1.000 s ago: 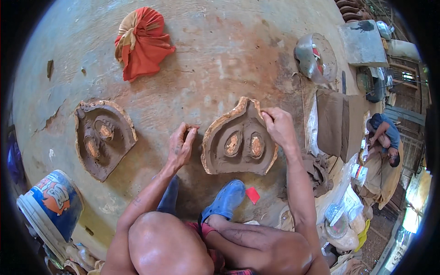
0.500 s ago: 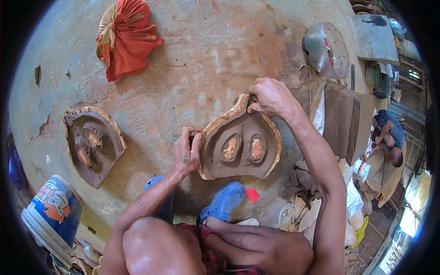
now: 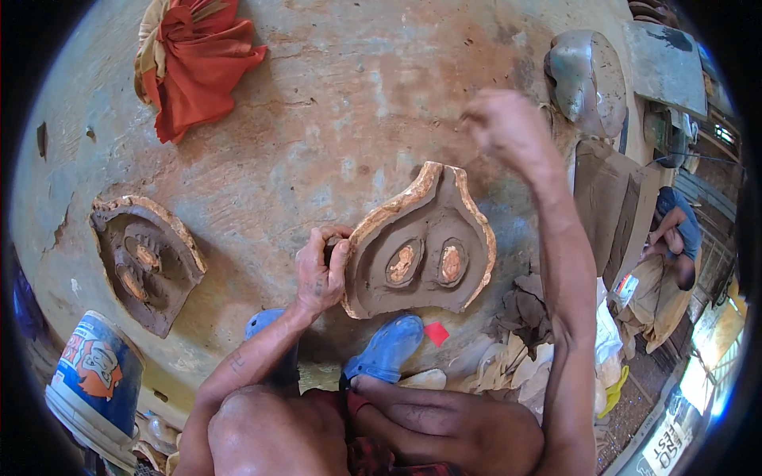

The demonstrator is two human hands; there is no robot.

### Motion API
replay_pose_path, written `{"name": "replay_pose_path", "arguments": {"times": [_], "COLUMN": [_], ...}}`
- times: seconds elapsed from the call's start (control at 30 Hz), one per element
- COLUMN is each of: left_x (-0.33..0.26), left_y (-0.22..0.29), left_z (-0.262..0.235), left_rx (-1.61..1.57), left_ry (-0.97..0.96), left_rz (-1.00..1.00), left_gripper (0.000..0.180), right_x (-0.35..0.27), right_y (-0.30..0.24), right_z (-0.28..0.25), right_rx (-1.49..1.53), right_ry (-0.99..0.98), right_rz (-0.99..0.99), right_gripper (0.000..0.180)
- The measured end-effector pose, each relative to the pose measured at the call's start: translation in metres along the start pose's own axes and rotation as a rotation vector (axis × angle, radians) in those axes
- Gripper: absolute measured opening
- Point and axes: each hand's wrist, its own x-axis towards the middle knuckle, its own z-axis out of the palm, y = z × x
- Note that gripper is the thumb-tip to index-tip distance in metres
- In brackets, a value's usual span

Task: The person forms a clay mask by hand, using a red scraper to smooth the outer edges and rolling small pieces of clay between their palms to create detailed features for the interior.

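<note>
In front of me, a plaster mould [image 3: 367, 225] with a pale, rough rim is lined with dark wet clay [image 3: 426, 226]. Two oval openings in the clay show orange-brown plaster. My left hand [image 3: 319, 270] grips the mould's left edge, thumb at the rim; a dark patch between thumb and fingers is unclear. Raised beyond the mould's upper right, my right hand [image 3: 508, 131] is apart from it. Its fingers look bent but are smeared by motion. To the left, a second clay-lined mould [image 3: 151, 266] lies on the floor.
A red and tan cloth bundle [image 3: 194, 63] sits at far left, a blue and white bucket [image 3: 95, 381] at near left. On the right are a rounded metal vessel [image 3: 583, 83], a clay slab [image 3: 607, 206] and clay scraps [image 3: 524, 313]. Another person [image 3: 675, 226] crouches farther right.
My right hand has let go of the mould's narrow top and moved up and right. My left hand stays at the left edge. The view has shifted slightly.
</note>
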Motion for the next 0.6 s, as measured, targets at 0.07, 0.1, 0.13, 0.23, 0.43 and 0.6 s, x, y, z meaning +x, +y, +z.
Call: {"name": "replay_pose_path", "arguments": {"times": [0.07,0.1,0.13,0.23,0.43,0.6], "left_x": [0.0,0.0,0.001,-0.001,0.001,0.004], "left_y": [-0.001,0.002,0.003,-0.004,-0.001,0.006], "left_z": [0.001,0.002,0.001,0.002,0.0,-0.005], "left_rx": [-0.025,0.004,0.026,0.002,-0.044,-0.31], "left_ry": [0.011,-0.007,-0.022,-0.002,-0.021,0.052], "left_rz": [-0.004,-0.009,-0.013,-0.003,-0.052,-0.157], "left_gripper": [0.012,0.012,0.012,0.012,0.013,0.012], "right_x": [-0.013,-0.027,-0.038,-0.065,-0.113,-0.159], "right_y": [0.024,0.033,0.033,0.015,0.004,-0.017], "right_z": [-0.012,-0.019,-0.023,-0.007,0.017,0.026], "right_rx": [0.035,0.135,0.228,0.365,0.383,0.498], "right_ry": [0.342,0.355,0.365,0.299,0.201,0.302], "right_rz": [-0.03,0.048,0.124,0.117,0.178,0.399], "right_gripper": [0.021,0.021,0.022,0.023,0.019,0.013]}}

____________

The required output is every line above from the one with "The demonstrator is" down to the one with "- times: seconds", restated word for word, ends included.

WRITTEN ANSWER –
The demonstrator is two human hands; there is no robot.

### Motion API
replay_pose_path, written `{"name": "replay_pose_path", "arguments": {"times": [_], "COLUMN": [_], ...}}`
- times: seconds elapsed from the call's start (control at 30 Hz), one per element

That completes the response.